Exercise description
Say how many of the lines below include the word "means", and write nothing else.

[Opening Record set section]

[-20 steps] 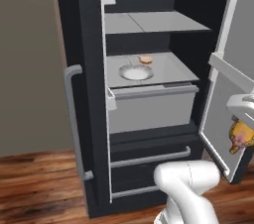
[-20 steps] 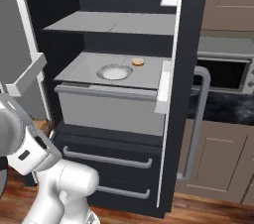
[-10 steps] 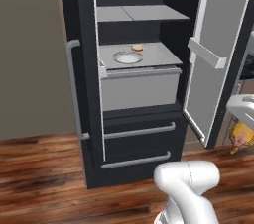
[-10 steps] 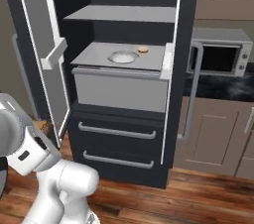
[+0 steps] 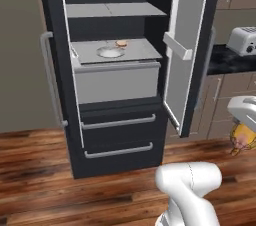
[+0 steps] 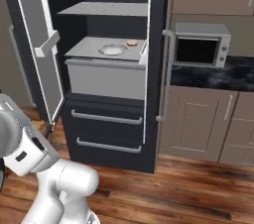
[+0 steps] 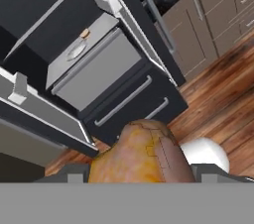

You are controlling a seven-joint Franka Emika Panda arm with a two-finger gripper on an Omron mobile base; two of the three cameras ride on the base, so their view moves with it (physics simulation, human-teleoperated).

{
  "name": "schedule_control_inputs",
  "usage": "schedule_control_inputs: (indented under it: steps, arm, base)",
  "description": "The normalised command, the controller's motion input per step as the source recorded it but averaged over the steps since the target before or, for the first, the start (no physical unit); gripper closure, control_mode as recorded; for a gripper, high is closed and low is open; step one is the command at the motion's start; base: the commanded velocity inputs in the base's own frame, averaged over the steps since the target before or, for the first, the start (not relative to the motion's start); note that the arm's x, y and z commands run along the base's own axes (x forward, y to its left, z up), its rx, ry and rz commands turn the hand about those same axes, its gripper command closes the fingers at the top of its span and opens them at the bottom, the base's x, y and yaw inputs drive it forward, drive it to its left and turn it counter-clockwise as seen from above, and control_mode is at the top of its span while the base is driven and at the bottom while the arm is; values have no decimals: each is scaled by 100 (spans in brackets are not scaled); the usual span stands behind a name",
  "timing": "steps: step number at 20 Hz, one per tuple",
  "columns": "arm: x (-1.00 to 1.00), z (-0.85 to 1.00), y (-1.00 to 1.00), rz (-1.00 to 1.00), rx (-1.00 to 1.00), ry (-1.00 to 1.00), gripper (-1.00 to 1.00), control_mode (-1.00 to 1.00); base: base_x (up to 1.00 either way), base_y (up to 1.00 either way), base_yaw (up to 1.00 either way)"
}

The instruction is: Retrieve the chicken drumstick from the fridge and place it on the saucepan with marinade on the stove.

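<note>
Gripping the chicken drumstick [image 7: 141, 153], the fingers hang beside the open fridge [image 5: 115, 145] holding a plate [image 5: 110, 52].

**Operator:** Report illumination and image quality.

**Arm:** Lighting is even and diffuse in all my views, with no identifiable source. The fridge [image 5: 120, 75] interior is darker toward its back wall; its grey shelves read clearly against the black body. The wood floor [image 6: 198, 188] carries soft, faint shadows only, darkest along the fridge's foot.

**Operator:** Glare or blur?

**Arm:** A weak sheen shows on the dark countertop [image 6: 218, 77]. The renders are low in resolution and slightly soft; edges look stepped. In my hand view the chicken drumstick [image 7: 141, 153] sits very close to the lens and appears smeared, with coarse texture. I detect no bending at the frame edges; straight lines stay straight.
</note>
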Motion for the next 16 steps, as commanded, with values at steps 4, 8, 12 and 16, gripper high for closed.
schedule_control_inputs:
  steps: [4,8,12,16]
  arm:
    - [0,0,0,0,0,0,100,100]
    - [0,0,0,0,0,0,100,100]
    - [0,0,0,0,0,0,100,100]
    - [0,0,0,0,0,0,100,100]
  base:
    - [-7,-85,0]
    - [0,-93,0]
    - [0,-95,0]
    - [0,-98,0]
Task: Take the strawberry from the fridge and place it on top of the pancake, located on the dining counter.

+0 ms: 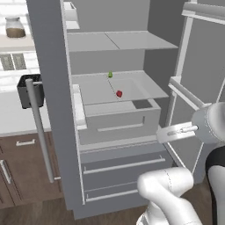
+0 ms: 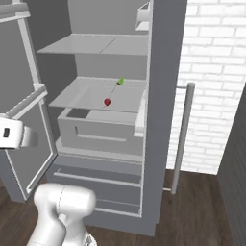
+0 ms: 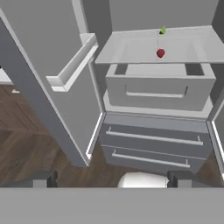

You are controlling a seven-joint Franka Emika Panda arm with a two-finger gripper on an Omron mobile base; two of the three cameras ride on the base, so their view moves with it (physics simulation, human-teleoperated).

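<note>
Hand view, open fridge [image 3: 157,144], wood floor [image 3: 26,135], strawberry [image 3: 160,53]

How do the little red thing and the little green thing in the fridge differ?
The strawberry is bright red and roundish; the green item is green and looks slightly pointed on top. The strawberry sits nearer the front of the fridge shelf, the green item further back by the rear wall. Both are tiny, similar in size, and rest on that same light grey shelf, apart from each other.

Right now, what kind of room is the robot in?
Most likely a kitchen. There's an open fridge with a strawberry on a shelf, brown cabinets under a counter, and a jar higher up.
</note>
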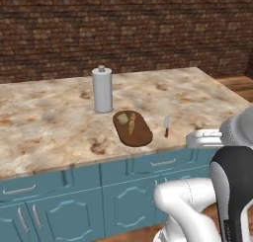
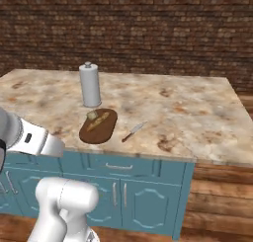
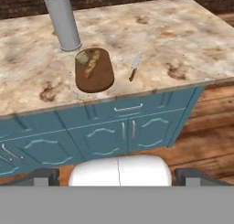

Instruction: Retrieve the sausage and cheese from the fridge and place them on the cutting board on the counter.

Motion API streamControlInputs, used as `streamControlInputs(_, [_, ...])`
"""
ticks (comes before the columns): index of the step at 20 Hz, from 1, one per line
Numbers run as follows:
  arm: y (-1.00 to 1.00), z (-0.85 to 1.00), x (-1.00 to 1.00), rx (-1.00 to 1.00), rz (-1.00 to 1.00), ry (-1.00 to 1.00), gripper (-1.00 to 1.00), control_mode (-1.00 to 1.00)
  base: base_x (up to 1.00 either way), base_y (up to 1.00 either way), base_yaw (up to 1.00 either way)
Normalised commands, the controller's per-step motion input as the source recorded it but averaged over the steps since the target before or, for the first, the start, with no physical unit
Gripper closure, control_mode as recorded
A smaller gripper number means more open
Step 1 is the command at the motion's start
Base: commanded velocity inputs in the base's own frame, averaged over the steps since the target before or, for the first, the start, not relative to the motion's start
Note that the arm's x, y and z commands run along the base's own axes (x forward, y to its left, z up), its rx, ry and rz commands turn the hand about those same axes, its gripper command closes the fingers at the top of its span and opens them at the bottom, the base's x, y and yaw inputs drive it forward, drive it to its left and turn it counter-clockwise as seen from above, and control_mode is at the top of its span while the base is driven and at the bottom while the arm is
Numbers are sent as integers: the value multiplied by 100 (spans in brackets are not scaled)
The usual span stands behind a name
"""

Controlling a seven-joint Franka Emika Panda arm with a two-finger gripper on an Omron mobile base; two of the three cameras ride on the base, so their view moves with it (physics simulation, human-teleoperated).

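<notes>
Board holds two items; tool spread wide, grasping nothing.
On the beige marbled stone surface (image 1: 59,122), the dark brown oval wooden cutting board (image 3: 96,77) carries a small tan-yellow cheese chunk (image 3: 82,58) and a tan stick, likely not the sausage; that fetch seems left.

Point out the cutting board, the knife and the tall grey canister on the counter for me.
cutting board (image 1: 138,134): left base view, bare near end.
knife (image 2: 133,132): right base view, where blade meets handle.
canister (image 3: 65,22): hand view, middle of its side.
</notes>
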Motion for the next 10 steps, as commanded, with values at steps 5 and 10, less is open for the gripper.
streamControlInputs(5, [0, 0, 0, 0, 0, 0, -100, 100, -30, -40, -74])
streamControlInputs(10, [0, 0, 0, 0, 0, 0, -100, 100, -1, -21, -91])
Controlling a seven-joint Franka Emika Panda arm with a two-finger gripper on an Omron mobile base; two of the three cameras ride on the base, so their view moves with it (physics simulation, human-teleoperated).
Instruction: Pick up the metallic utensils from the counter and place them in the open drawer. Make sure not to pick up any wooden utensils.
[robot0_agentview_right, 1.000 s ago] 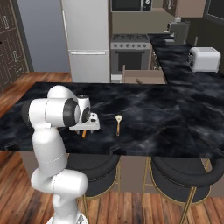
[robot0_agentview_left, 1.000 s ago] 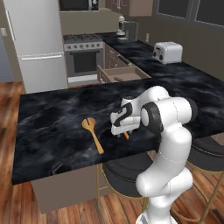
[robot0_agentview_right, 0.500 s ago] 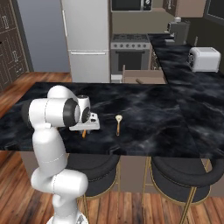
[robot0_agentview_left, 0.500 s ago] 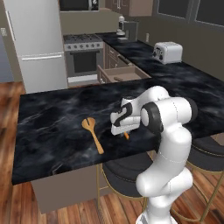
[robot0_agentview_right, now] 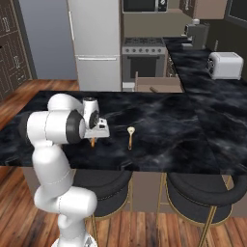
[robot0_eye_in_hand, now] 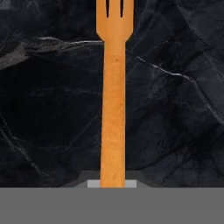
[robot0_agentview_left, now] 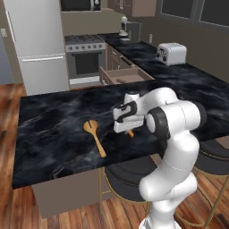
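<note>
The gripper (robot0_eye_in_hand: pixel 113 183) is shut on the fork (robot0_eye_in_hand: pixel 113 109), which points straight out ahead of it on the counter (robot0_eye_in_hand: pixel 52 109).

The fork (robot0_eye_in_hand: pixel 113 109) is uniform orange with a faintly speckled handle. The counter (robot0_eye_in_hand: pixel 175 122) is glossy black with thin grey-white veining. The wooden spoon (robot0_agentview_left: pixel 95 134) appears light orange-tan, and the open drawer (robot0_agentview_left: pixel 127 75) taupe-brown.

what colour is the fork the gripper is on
Orange-toned; the fork shows best in the hand view, lying on the black veined counter.
</note>
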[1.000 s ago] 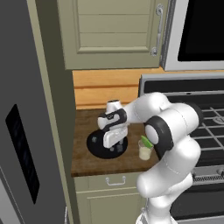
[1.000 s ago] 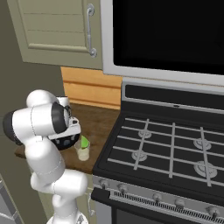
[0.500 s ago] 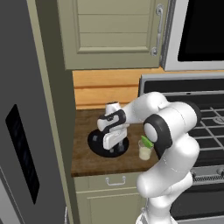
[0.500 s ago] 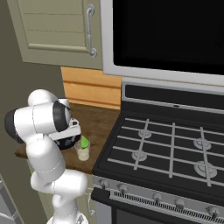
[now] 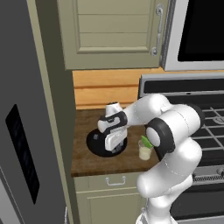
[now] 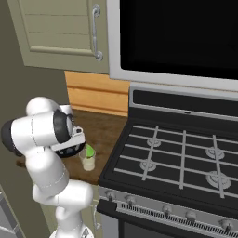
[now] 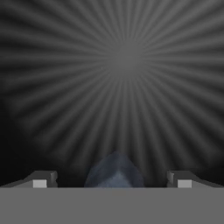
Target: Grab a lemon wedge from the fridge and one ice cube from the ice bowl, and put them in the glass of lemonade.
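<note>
Now the white arm's claw (image 5: 114, 145) is down inside the round, glossy black ice bowl (image 5: 93, 144), which sits on the brown wooden bench (image 5: 83, 162) just left of the small clear glass of pale lemonade (image 5: 145, 151). A tiny green-yellow lemon wedge (image 5: 146, 142) already rests at the rim of that glass, so the ice step looks to be the one in hand.

From the hand camera, the two dark fingertips (image 7: 40, 180) stand wide apart, released, with a pale blue-grey ice cube (image 7: 114, 171) low between them against the bowl's dark, streaked floor (image 7: 127, 61).

One risk, as I judge it: the cube may skid on the glossy floor as the fingers close, or slip out on the way to the glass. Swinging across could also knock the glass, since it stands near the bowl.

From the base cameras, the bowl's place beside the glass is plain, but the cube is hidden behind the hand; the right one (image 6: 87, 159) has the arm covering most of the bowl.
</note>
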Controlling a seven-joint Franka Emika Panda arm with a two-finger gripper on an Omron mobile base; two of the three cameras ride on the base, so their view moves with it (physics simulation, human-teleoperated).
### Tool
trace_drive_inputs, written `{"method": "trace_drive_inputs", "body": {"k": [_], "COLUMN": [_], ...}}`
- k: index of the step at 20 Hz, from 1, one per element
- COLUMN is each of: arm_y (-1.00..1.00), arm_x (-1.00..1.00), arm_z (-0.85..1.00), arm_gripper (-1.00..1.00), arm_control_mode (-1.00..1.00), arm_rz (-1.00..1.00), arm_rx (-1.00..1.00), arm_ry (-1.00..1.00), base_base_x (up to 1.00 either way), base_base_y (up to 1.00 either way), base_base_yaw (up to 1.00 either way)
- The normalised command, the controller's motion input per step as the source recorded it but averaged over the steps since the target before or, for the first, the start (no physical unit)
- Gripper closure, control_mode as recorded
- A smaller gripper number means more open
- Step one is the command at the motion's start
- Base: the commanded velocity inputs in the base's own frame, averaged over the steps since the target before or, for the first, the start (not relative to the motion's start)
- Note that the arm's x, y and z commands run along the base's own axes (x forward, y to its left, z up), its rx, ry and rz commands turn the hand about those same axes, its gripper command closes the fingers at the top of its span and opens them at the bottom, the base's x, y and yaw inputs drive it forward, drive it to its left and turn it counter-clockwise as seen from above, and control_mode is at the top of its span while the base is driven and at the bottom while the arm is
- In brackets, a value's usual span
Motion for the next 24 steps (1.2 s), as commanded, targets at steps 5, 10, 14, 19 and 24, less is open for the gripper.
{"method": "trace_drive_inputs", "body": {"k": [5, 10, 14, 19, 24], "arm_y": [-0.04, 0.00, 0.02, 0.00, 0.00], "arm_x": [-0.05, -0.01, 0.00, 0.00, 0.00], "arm_z": [0.00, 0.00, 0.00, 0.00, 0.00], "arm_gripper": [-1.00, -1.00, -1.00, -1.00, -1.00], "arm_control_mode": [-1.00, -1.00, -1.00, -1.00, -1.00], "arm_rz": [0.15, 0.02, 0.00, 0.00, 0.00], "arm_rx": [0.00, 0.00, 0.00, 0.00, 0.00], "arm_ry": [-0.01, 0.00, -0.04, -0.01, -0.01], "base_base_x": [0.00, 0.00, 0.00, 0.00, 0.00], "base_base_y": [0.00, 0.00, 0.00, 0.00, 0.00], "base_base_yaw": [0.00, 0.00, 0.00, 0.00, 0.00]}}
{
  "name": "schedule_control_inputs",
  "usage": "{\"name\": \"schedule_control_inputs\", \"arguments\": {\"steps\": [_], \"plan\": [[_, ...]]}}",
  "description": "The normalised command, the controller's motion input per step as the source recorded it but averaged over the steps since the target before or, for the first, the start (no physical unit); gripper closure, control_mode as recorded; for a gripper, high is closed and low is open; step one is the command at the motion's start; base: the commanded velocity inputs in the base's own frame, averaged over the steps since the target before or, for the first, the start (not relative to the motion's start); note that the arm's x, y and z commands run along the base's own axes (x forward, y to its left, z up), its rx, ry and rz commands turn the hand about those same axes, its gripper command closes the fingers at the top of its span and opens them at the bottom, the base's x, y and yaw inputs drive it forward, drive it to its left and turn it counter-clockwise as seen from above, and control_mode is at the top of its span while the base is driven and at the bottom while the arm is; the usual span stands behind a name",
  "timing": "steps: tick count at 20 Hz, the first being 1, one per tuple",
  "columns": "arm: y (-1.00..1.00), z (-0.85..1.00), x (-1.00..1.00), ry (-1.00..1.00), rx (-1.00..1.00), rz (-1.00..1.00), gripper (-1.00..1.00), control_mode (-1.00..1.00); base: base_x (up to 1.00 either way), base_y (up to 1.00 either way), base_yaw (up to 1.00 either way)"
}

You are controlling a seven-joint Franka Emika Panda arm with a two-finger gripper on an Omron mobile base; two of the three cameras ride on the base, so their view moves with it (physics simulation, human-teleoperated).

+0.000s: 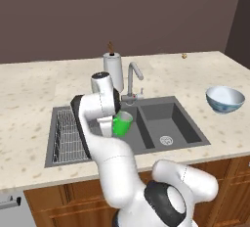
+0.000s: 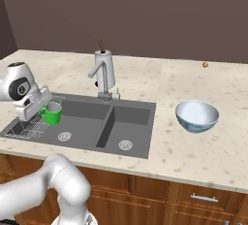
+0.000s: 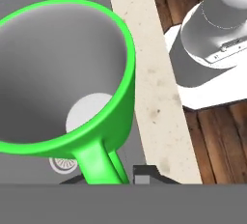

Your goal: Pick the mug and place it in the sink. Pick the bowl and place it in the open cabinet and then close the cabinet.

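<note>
A: Tool clamped on the mug by its loop handle, judging from the hand view. Held above the left basin of the sink, just beside the wire rack.

B: Mug material?

A: Bright green, smooth, glossy rim, cylindrical. Grey inside in the hand view, with a pale round floor. Upright or only slightly tilted in both base views.

B: And the sink itself?

A: Dark grey, matte, rectangular, two basins split by a ridge. Round drain in each basin. Chrome faucet at the far edge, curved neck, beside a white roll on a holder.

B: Bowl?

A: Resting on the worktop to the right of the sink, well apart from the mug. Bowl wide and round, white with blue patterning outside, pale inside, smooth like porcelain.

B: Worktop surface?

A: Cream stone look, speckled. Small brownish object near the far right edge, too small to identify. Brown wooden drawer fronts below, with a short silver handle.

B: Any writing or labels?

A: None legible anywhere.
</note>
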Motion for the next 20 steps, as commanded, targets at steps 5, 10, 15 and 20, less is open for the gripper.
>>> {"name": "schedule_control_inputs", "arguments": {"steps": [5, 10, 15, 20], "plan": [[-0.49, -0.12, 0.27, 0.00, 0.03, 0.03, 1.00, -1.00, 0.00, 0.00, 0.00], [-0.05, -0.23, 0.63, 0.08, 0.01, 0.00, 1.00, -1.00, 0.00, 0.00, 0.00], [0.00, -0.25, 0.60, 0.20, 0.03, -0.03, 1.00, -1.00, 0.00, 0.00, 0.00], [0.04, -0.27, 0.55, 0.22, 0.00, -0.07, 1.00, -1.00, 0.00, 0.00, 0.00]]}}
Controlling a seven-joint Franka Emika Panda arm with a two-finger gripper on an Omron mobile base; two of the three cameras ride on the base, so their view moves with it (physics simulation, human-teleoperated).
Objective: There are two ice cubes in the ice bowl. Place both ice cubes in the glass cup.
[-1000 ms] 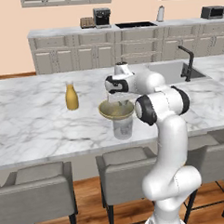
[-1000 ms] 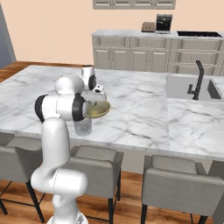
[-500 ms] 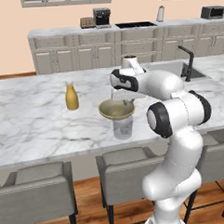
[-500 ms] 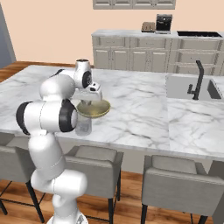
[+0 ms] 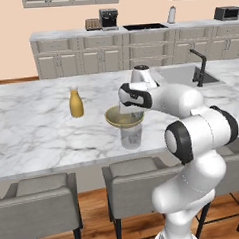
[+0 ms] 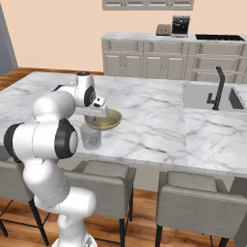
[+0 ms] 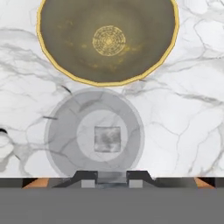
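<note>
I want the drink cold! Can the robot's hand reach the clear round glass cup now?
Probably yes: the gripper hangs right above the short clear glass cup, whose open top faces it, with nothing between them.

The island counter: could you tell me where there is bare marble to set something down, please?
Bare marble lies left of the orange bottle, and between the ice bowl and the sink. It is crowded at the near edge: the glass cup stands right beside the bowl, with the shut gripper above the cup.
</note>
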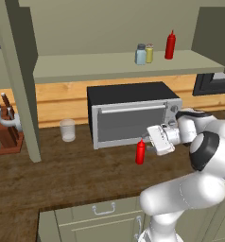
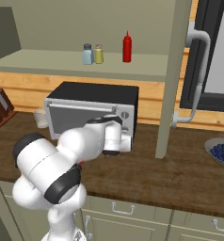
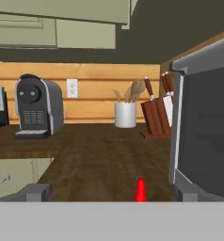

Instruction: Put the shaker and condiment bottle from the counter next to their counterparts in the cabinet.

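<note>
- No legible text, brand, number or sign found anywhere.
- Red condiment bottle on the surface: no label.
- Shaker and second red bottle on the cabinet shelf: plain, unmarked.
- Microwave control panel: buttons too small to read.
- Coffee machine: keypad blurred, nothing readable.
</note>
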You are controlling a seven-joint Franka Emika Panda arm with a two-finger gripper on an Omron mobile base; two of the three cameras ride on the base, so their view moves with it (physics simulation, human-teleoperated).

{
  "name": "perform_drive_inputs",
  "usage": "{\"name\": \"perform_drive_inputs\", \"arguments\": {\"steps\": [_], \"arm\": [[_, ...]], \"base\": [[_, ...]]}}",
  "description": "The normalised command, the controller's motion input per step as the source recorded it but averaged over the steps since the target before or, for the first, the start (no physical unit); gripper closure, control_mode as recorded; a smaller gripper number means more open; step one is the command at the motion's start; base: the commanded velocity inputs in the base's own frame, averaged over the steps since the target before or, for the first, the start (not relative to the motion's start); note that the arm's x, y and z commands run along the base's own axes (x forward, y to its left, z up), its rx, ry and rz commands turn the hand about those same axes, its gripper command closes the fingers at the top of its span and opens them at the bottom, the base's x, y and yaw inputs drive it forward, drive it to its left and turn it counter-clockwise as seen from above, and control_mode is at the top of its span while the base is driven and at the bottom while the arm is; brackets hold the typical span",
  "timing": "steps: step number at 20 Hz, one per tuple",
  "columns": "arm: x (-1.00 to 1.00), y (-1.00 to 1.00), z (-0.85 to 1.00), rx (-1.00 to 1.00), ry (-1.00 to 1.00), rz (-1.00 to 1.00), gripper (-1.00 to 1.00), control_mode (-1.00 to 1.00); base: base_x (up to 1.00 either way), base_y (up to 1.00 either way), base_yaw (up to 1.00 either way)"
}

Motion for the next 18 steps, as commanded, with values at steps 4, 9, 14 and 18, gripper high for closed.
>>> {"name": "perform_drive_inputs", "arguments": {"steps": [4, 9, 14, 18], "arm": [[0.05, 0.00, -0.03, 0.00, 0.00, 0.00, -1.00, -1.00], [0.02, 0.00, -0.07, 0.00, 0.00, 0.00, -1.00, -1.00], [0.00, 0.00, -0.11, 0.00, 0.00, 0.00, -1.00, -1.00], [0.01, 0.00, -0.14, 0.00, 0.00, 0.00, -1.00, -1.00]], "base": [[0.00, 0.00, 0.00], [0.00, 0.00, 0.00], [0.00, 0.00, 0.00], [0.00, 0.00, 0.00]]}}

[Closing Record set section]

Solution to the exercise
3